-- Given data follows --

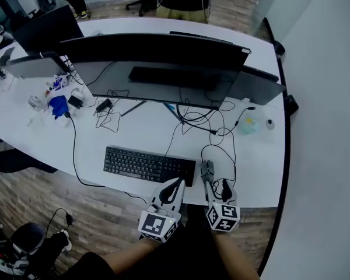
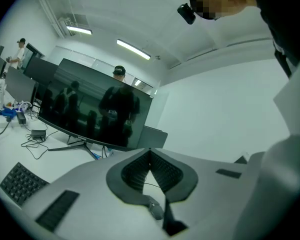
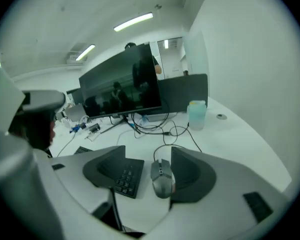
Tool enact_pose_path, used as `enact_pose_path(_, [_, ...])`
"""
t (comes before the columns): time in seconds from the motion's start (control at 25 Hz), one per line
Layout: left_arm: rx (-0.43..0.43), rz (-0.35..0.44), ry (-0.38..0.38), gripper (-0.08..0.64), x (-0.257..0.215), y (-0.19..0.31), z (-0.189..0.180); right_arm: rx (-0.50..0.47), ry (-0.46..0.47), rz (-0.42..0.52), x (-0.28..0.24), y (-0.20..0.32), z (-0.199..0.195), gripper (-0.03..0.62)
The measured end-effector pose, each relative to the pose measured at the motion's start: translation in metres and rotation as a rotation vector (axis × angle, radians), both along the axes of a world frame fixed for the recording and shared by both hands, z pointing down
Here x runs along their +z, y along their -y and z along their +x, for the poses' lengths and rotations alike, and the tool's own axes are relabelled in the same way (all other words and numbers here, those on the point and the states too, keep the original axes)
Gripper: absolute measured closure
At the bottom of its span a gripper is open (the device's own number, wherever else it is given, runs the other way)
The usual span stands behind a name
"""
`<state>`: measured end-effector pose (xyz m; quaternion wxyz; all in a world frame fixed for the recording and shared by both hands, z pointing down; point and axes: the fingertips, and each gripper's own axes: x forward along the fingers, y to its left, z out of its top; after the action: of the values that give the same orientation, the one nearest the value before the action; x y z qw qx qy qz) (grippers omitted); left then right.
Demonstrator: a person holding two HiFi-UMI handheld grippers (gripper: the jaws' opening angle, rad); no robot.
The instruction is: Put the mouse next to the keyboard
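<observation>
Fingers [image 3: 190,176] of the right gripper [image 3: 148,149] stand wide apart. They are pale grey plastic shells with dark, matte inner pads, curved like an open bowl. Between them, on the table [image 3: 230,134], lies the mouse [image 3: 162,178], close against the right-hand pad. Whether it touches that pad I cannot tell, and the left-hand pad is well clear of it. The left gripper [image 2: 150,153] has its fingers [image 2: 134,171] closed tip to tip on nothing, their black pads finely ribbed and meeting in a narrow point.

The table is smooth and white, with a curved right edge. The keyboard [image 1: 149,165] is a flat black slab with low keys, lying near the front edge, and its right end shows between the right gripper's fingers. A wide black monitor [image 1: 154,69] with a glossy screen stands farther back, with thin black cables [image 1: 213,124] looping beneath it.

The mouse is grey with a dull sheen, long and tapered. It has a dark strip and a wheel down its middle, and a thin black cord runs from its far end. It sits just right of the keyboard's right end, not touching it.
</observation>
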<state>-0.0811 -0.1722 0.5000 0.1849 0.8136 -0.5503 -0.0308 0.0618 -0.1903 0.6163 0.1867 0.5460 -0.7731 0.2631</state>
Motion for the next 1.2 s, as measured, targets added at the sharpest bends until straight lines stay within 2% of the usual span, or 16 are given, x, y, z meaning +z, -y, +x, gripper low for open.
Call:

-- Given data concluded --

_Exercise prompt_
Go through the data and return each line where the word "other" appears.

_Output_
Here x runs along their +z, y along their -y and z along their +x, for the poses' lengths and rotations alike, and the tool's own axes are relabelled in the same way (all other words and numbers here, those on the point and the states too, keep the original axes)
At the bottom of its span a gripper is open (the device's own number, wherever else it is given, runs the other way)

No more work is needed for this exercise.